By last April, Vizsla Silver Corp., the Vancouver, Canada-based mine owner, announced it was halting activities at the mine because of security concerns in the area. The pause lasted a month.
García Harfuch said this month that the suspects arrested were part of the Sinaloa Cartel faction loyal to Guzmán’s sons, known as “los Chapitos,” and had mistaken the workers for belonging to the other faction. There has not been an explanation for how the confusion could have occurred since Vizsla said the workers were taken from their site.
Mines and crime
Mines, along with other businesses like avocado groves and pipelines carrying gasoline, have long attracted organized crime’s attention in Mexico as a source of extortion payments or to steal the extracted material.
Saucedo, who has researched cases in Guanajuato, Sinaloa and Sonora, said he has also seen cases where mines take advantage of armed groups to control mine opponents.
The Mexican government has said it has no reports that Vizsla was extorted. Sheinbaum said that her administration would talk with all mining companies in Mexico “to offer the support they require.”
Vizsla did not respond to questions emailed by The Associated Press, but has said in statements that its focus is on finding the remaining workers and supporting the affected families. Relatives of one of the workers declined to comment.
Search for the missing
In the community of El Verde, in the foothills that rise between the ocean and the mountains, Marisela Carrizales stood beside banners bearing the photographs of missing people. The road leading to a site where clandestine graves were discovered was blocked by a police car. The surrounding town was silent.
“I’m here waiting for answers,” said Carrizales, who belongs to one of the many search collectives that have spread all over Mexico to look for the missing. She has been looking for her son, Alejandro, for 5 ½ years and had come to El Verde with more than 20 others also looking for missing relatives to monitor authorities’ work and demand that they help them look in other places, too. “We have information that there are a lot more graves here … we have to come to look for them.”
It was here in the first week of February that authorities found a clandestine grave and then more in the days that followed.

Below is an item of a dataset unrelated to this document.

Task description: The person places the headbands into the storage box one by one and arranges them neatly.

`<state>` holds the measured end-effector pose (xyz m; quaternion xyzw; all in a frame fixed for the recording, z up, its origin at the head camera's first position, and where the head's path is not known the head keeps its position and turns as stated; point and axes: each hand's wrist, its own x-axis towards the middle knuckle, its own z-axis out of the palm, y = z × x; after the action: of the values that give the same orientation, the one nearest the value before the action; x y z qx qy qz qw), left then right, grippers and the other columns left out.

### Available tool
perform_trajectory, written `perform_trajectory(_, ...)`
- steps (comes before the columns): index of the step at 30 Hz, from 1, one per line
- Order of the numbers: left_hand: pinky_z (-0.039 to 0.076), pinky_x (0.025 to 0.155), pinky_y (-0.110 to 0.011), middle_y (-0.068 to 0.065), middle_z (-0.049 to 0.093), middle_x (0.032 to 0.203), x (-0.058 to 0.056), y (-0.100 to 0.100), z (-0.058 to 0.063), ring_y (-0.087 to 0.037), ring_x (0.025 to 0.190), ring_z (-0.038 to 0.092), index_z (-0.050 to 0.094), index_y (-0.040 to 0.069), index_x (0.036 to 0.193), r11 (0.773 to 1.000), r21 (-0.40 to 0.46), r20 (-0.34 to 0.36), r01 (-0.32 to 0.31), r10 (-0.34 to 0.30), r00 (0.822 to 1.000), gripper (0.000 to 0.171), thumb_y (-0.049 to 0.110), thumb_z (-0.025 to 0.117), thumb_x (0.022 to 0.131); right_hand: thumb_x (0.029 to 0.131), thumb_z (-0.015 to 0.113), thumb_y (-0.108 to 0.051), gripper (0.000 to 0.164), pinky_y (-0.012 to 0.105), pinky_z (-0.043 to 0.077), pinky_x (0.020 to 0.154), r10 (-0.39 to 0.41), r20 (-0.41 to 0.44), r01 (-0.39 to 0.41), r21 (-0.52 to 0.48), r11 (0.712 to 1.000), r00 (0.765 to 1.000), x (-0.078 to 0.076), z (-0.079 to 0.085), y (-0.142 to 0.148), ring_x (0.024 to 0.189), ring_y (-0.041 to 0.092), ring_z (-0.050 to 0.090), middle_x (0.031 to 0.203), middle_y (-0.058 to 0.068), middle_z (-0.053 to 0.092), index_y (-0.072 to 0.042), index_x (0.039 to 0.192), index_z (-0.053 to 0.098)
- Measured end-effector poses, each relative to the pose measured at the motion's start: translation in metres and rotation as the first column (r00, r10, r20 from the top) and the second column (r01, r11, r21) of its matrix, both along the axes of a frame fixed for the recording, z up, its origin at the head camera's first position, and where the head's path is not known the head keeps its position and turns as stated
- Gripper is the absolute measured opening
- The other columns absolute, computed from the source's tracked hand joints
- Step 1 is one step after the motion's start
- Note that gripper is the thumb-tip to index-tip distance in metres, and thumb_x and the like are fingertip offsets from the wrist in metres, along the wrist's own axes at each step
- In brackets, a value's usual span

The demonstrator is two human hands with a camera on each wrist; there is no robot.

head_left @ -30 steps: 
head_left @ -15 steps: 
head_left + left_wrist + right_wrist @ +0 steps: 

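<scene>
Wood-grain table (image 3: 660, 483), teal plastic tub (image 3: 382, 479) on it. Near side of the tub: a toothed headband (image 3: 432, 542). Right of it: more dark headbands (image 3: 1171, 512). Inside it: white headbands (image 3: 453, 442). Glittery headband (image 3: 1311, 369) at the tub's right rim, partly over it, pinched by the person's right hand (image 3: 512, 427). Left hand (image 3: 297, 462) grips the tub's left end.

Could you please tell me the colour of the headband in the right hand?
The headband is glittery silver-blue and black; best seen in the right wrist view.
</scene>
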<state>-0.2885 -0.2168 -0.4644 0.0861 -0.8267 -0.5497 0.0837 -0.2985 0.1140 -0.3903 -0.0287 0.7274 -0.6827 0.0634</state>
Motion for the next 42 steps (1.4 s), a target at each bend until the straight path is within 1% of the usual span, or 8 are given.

The Attorney General’s office said 10 bodies were found in one location, five of which have been identified as the missing mine workers. But the Sinaloa state prosecutor’s office also said additional remains were found in four other grave sites around the community.
There are many missing. In Mazatlan, a Mexican tourist was taken from a bar in October. In January, a businessman disappeared. In February, six other Mexican tourists were abducted from a ritzy part of the resort city. A woman and a girl who were part of that group were later found alive outside the city, but the men who were with them have not appeared.
While the government has strengthened security in Mazatlan ahead of carnival celebrations, back in the mountains, teachers, doctors or even buses are not coming to many of the communities out of fear, Vargas said.
Labrador, the man from Chirimoyos, said that when he is lucky, he borrows a friend’s motorcycle to go to his job in a highway toll booth. When he can’t borrow it, he has to walk more than 5 miles (8 kilometers) through the mountains, because the person in charge of local public transportation disappeared in December.